The truth is that these anxieties have a major impact on women in their romantic life, particularly when it comes to dating. Dating for women is often made more difficult and uncomfortable because of the pressure many of them feel to  meet a certain standard of attractiveness and thinness. I always tell my clients that one of the best ways to get over certain fears or hang-ups is to face the fears head on, in the most direct way possible. 

Instead of giving those fears and insecurities about attractiveness so much power, I suggest that women consider giving themselves more of a break and challenging some of those societal expectations on a first date. Rather than look in the mirror prior to that date and doubt whether you look good enough or whether you look too fat, what about boycotting the whole makeup routine for a night? After all, if he wants you, he better want you with our without makeup.

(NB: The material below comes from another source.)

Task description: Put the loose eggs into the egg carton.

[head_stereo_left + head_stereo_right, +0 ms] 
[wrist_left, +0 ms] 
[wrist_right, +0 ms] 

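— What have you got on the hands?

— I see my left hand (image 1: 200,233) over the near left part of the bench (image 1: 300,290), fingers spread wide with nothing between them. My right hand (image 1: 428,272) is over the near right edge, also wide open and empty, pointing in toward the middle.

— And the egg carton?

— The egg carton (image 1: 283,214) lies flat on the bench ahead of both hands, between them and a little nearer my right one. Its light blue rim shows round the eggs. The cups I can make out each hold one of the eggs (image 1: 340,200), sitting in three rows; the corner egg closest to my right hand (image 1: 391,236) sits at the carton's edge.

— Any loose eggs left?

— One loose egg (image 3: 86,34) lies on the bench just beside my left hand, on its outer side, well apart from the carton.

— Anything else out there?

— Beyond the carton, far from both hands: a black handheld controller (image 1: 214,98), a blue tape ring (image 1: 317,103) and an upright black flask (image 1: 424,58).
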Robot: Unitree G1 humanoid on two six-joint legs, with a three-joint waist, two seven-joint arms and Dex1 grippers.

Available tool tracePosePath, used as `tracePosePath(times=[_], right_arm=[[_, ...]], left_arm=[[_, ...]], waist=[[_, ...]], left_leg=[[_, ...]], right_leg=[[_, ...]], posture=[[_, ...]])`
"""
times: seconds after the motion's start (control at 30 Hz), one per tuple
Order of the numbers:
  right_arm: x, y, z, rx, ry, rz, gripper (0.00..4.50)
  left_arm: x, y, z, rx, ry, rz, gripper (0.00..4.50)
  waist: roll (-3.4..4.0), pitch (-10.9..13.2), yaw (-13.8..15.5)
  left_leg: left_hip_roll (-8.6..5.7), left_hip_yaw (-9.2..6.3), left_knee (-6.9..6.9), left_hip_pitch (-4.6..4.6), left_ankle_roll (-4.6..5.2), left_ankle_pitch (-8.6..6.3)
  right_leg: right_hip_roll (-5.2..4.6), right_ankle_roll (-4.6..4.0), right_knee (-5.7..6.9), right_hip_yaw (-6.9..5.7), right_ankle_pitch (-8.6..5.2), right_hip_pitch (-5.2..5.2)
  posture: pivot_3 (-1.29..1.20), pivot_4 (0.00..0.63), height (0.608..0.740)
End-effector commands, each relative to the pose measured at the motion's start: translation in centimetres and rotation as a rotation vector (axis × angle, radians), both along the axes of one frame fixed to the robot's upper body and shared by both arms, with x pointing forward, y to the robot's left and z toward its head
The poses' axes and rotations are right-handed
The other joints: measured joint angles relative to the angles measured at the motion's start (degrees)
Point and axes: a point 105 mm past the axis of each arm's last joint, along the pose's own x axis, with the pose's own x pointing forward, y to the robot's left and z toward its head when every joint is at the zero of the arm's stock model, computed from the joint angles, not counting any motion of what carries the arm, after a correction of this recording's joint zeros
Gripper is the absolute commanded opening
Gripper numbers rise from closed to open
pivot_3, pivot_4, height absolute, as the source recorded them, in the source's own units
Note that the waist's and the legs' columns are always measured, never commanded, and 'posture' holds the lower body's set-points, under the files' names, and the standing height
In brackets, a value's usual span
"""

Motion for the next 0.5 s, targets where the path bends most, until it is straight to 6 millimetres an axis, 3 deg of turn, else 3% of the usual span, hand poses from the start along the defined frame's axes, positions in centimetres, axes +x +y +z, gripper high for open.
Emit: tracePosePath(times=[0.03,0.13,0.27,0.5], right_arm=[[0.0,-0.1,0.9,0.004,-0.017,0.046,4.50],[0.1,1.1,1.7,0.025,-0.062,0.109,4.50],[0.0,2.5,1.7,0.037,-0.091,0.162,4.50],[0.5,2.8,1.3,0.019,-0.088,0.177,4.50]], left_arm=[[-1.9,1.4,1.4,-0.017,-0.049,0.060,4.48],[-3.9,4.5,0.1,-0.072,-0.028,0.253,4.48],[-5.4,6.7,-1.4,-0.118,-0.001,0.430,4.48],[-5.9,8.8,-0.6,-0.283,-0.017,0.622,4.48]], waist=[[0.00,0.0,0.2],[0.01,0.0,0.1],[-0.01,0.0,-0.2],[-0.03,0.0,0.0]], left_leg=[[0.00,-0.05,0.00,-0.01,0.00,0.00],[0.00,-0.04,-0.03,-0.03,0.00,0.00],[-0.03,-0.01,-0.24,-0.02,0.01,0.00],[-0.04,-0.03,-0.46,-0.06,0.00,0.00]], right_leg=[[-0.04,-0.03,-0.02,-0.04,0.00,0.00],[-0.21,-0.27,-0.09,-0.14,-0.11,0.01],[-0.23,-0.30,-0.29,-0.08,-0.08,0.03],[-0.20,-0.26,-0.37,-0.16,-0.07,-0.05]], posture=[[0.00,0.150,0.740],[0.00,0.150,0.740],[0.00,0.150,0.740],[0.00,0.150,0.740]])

Women who usually wear makeup should try boycotting makeup on the occasional date even if just to prove a point. The behavioral boycott would allow women to say "That's enough!" to the running self-critical inner dialogue that often makes women feel like they don't look good enough. It's about imagining meeting a man who thinks you're not a pretty enough, and saying to this metaphoric man, "Good riddance as your search for your imaginary supermodel!" It's about getting a little defiant and remembering that you are a package, and that any man you'd want to be with should want to be with you because you're the overall package - not because you meet some standard of physical beauty or not.

When it comes to dating, most men don't have half the anxiety women do about appearance as they get ready ready for a date. I hear first-hand in my office as a psychotherapist how profound the insecurities can be around a woman's physical appearance, while I rarely hear a man in my office talk about his insecurity that he will be received as unattractive or that his body won't measure up.

Men simply don't think too much about their appearance, though they do care more today than they did in the past. I've actually read some recent studies that suggest - wait for it - that men worry more about their appearance than women, though I have not found this to be true among the men and women I've known personally or have conducted therapy with over the years. What's more, the occasional study that says men worry more about their appearance than women is hard-pressed to refute years of research that suggests the opposite.

As long as women wear makeup in an effort to make themselves more attractive to men, it's only fair that men should have to put the same amount of work in, too. Until then, or until women boycott makeup in dating and in every other part of life, the double standards just might continue.

Reference: Kashubeck-West, S. K., & Mintz, L. B. (2005). Separating the effects of gender and 
weight loss desire on body satisfaction and disordered eating behavior.